Segment Start: INPUT MATERIAL

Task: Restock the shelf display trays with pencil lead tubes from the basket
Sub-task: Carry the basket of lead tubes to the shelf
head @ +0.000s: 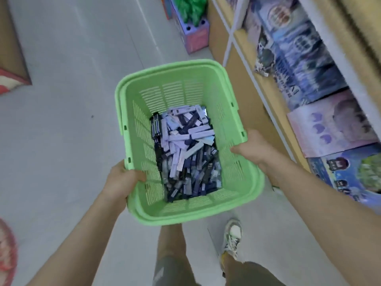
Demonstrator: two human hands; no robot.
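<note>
A light green plastic basket (173,83) with slotted walls is held in front of me above the floor. Its bottom is covered with a loose heap of pencil lead tubes (185,153), black, dark blue and pale lilac. My left hand (121,180) grips the basket's left rim near its near corner, thumb inside the wall. My right hand (253,147) grips the right rim, thumb curled over the edge into the basket. No display trays are in view.
A wooden shelf unit (247,50) runs along the right, stocked with flat boxed sets in blue and pink (329,129). A purple box with green items (191,23) stands on the floor ahead. My legs and a shoe (233,236) are below the basket on the pale floor.
</note>
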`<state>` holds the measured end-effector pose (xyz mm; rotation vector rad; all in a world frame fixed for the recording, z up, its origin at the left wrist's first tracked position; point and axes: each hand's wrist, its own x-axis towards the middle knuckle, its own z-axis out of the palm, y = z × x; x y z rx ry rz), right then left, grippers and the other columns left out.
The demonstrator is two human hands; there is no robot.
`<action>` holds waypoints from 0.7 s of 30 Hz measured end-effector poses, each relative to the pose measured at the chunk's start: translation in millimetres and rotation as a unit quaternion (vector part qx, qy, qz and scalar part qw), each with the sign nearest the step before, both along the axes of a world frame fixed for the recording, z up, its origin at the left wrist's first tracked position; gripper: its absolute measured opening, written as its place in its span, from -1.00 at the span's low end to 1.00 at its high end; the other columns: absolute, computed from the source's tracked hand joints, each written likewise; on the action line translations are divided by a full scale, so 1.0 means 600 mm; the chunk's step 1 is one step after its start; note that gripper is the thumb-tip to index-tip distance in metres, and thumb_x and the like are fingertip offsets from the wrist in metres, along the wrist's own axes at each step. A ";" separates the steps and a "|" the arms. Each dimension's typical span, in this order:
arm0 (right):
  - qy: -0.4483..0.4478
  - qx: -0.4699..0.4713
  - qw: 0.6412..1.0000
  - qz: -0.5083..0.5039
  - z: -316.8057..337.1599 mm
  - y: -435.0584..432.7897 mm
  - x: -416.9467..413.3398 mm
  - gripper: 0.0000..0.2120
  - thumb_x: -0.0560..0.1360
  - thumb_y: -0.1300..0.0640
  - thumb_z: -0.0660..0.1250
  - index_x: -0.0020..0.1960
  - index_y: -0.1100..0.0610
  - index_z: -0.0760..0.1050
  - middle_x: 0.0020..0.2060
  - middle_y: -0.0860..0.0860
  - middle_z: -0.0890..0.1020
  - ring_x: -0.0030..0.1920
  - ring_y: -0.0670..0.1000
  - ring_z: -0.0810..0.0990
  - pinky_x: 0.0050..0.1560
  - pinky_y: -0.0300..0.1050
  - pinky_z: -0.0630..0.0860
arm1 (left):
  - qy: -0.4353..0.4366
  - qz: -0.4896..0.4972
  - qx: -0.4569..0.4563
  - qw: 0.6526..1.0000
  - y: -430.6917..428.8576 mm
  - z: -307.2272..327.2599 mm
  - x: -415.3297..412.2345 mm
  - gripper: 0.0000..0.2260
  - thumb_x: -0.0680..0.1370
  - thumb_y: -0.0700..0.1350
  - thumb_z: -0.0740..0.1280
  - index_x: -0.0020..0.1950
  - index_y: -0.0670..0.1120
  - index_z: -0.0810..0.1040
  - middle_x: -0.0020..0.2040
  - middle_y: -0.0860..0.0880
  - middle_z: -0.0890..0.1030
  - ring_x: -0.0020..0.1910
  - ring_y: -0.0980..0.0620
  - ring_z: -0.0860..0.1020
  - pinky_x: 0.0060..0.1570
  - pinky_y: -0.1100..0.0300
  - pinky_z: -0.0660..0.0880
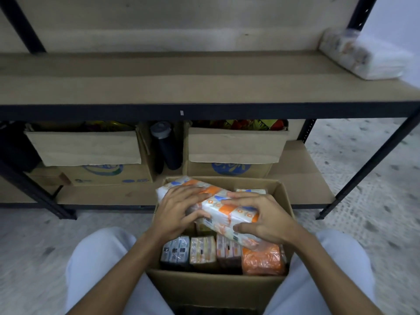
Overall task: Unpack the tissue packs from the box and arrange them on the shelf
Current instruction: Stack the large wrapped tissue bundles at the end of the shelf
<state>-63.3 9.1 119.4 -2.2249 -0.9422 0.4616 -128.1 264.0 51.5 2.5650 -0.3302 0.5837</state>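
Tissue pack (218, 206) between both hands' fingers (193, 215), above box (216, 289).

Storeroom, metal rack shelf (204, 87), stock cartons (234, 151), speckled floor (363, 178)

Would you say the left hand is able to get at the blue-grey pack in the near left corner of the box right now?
Probably yes, once freed: the blue-grey pack stands uncovered just below the left hand, but that hand grips the orange-and-white tissue pack with the right hand.

Dim, flat indoor light, soft overall blur, wide-angle bowing at the edges, deep shadow under the shelf (159, 87).
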 end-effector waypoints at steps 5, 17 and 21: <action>-0.056 0.052 0.997 0.002 0.071 0.003 0.007 -0.45 0.27 -0.06 0.47 0.26 -0.25 0.52 0.35 -0.25 0.44 0.31 -0.26 0.40 0.28 -0.20 0.40 | -0.072 0.018 0.012 0.997 -0.003 0.090 0.009 -0.53 0.50 0.31 0.22 0.25 0.07 0.58 0.28 0.08 0.55 0.30 0.10 0.43 0.26 0.13 0.27; -0.201 0.086 0.975 0.042 0.234 0.006 0.018 -0.44 0.29 -0.12 0.39 0.30 -0.22 0.48 0.37 -0.22 0.43 0.37 -0.20 0.35 0.38 -0.22 0.28 | -0.220 0.060 0.087 0.970 0.001 0.265 0.021 -0.55 0.53 0.28 0.21 0.20 0.00 0.62 0.23 0.02 0.60 0.24 0.00 0.51 0.24 0.03 0.36; -0.240 0.096 0.965 0.041 0.284 0.011 0.037 -0.45 0.30 -0.14 0.39 0.30 -0.27 0.46 0.36 -0.26 0.42 0.37 -0.20 0.34 0.38 -0.21 0.25 | -0.255 0.062 0.101 0.960 0.002 0.328 0.040 -0.54 0.54 0.27 0.22 0.20 -0.02 0.63 0.21 0.01 0.60 0.22 -0.02 0.53 0.23 0.04 0.37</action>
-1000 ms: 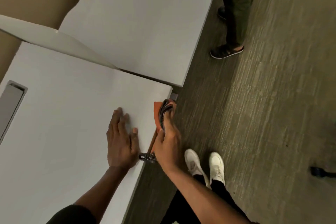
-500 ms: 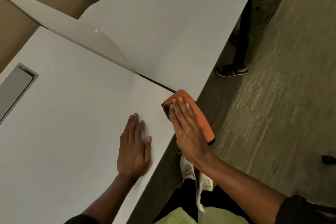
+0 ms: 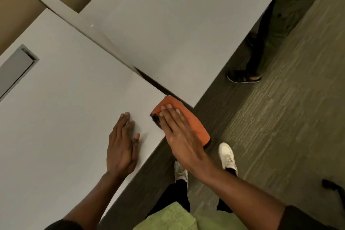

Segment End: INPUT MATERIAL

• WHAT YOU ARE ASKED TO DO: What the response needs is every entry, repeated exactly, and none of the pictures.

• YOUR SOLUTION:
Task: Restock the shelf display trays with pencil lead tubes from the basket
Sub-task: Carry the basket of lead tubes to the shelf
head @ +0.000s: 
Demonstrator: two human hands; no robot.
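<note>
A light green plastic basket (173,83) with slotted walls is held in front of me above the floor. Its bottom is covered with a loose heap of pencil lead tubes (185,153), black, dark blue and pale lilac. My left hand (121,180) grips the basket's left rim near its near corner, thumb inside the wall. My right hand (253,147) grips the right rim, thumb curled over the edge into the basket. No display trays are in view.
A wooden shelf unit (247,50) runs along the right, stocked with flat boxed sets in blue and pink (329,129). A purple box with green items (191,23) stands on the floor ahead. My legs and a shoe (233,236) are below the basket on the pale floor.
</note>
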`<state>` holds the measured end-effector pose (xyz mm; rotation vector rad; all in a world frame fixed for the recording, z up, its origin at the left wrist's first tracked position; point and axes: each hand's wrist, its own x-axis towards the middle knuckle, its own z-axis out of the palm, y = z × x; x y z rx ry rz), right then left, grippers and the other columns left out.
The demonstrator is two human hands; there is no robot.
`<action>` holds waypoints from 0.7 s of 30 Hz measured end-effector poses, each relative to the pose measured at the chunk's start: translation in millimetres and rotation as a unit quaternion (vector part qx, qy, qz and scalar part qw), each with the sign nearest the step before, both along the axes of a world frame fixed for the recording, z up, its origin at the left wrist's first tracked position; gripper: its absolute measured opening, written as its place in its span, from -1.00 at the span's low end to 1.00 at its high end; the other columns: absolute, computed from the source's tracked hand joints, each written likewise; on the action line translations are divided by a full scale, so 1.0 means 600 mm; the chunk's step 1 is one step after its start; note that gripper is the thumb-tip to index-tip distance in metres, and thumb_x and the like are fingertip offsets from the wrist in metres, along the wrist's own axes at each step. A ";" separates the steps and a "|" the arms. Each dimension's typical span, in this order:
arm0 (right):
  - qy: -0.4483..0.4478
  - qx: -0.4699..0.4713
  - qw: 0.6412..1.0000
  - qz: -0.5083..0.5039
  - z: -316.8057..337.1599 mm
  - y: -435.0584..432.7897 mm
  - x: -416.9467..413.3398 mm
  - gripper: 0.0000..0.2120
  - thumb_x: -0.0560..0.1360
  - thumb_y: -0.1300..0.0640
  - thumb_z: -0.0660..0.1250
  - index_x: -0.0020..0.1960
  - index_y: -0.1100..0.0610
  - index_z: -0.0760..0.1050
  - middle_x: 0.0020..0.2060
  - middle_y: -0.0860..0.0860
  - middle_z: -0.0890..0.1020
  - ring_x: -0.0030..0.1920
  - ring_y: -0.0670..0.1000
  - ring_z: -0.0810..0.0990
  - pinky_x: 0.0050..0.1560
  - pinky_y: -0.0300..0.1050
  - pinky_z: -0.0630..0.0860
arm1 (left):
  - qy: -0.4353..0.4366
  - qz: -0.4896..0.4972
  - qx: -0.4569..0.4563
  - qw: 0.6526..1.0000
  - y: -430.6917..428.8576 mm
  - z: -307.2272..327.2599 mm
  - x: -415.3297..412.2345 mm
  - gripper: 0.0000..0.2260
  - thumb_x: -0.0680..0.1370
  - thumb_y: -0.0700..0.1350
  - thumb_z: -0.0740..0.1280
  - index_x: -0.0020..0.1950
  - index_y: -0.0670..0.1120
  - index_z: -0.0810..0.1040
  - middle_x: -0.0020..0.2040
  - middle_y: -0.0860..0.0880
  - middle_z: -0.0890..0.1030
  - ring_x: -0.0020..0.1910
  - ring_y: -0.0980..0.0620
  - ring_z: -0.0860..0.1020
  - pinky_x: 0.0060..0.1570
  - pinky_y: -0.1100..0.0300
  - pinky_z: -0.0660..0.0880
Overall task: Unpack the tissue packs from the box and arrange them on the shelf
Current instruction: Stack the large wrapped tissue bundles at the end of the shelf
<state>-63.3 9.1 119.4 -2.2249 -0.9422 0.4616 -128.1 264.0 51.5 2.5650 -0.3302 0.5837</state>
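Tissue pack (218, 206) between both hands' fingers (193, 215), above box (216, 289).

Storeroom, metal rack shelf (204, 87), stock cartons (234, 151), speckled floor (363, 178)

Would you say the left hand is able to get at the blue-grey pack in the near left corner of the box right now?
Probably yes, once freed: the blue-grey pack stands uncovered just below the left hand, but that hand grips the orange-and-white tissue pack with the right hand.

Dim, flat indoor light, soft overall blur, wide-angle bowing at the edges, deep shadow under the shelf (159, 87).
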 end-effector waypoints at steps 5, 17 and 21: <action>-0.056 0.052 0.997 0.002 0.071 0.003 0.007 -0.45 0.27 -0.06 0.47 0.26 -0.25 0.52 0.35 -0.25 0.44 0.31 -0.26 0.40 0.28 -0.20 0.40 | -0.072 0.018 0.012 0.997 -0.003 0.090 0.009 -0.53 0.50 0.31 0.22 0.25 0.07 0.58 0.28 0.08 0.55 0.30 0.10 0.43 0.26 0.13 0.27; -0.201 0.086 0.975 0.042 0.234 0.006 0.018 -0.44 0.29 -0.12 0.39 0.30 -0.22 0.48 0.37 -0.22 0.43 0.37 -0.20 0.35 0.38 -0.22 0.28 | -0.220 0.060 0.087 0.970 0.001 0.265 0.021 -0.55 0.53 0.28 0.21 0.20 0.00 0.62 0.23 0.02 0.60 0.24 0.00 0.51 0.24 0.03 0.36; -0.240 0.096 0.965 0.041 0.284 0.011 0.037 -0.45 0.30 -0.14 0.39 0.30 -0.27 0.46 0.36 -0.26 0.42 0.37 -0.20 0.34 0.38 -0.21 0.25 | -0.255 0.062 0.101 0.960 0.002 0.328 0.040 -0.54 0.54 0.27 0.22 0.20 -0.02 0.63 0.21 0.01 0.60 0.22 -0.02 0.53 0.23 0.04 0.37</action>
-1000 ms: 
-500 ms: 
+0 ms: 

Nothing remains to be added to the answer.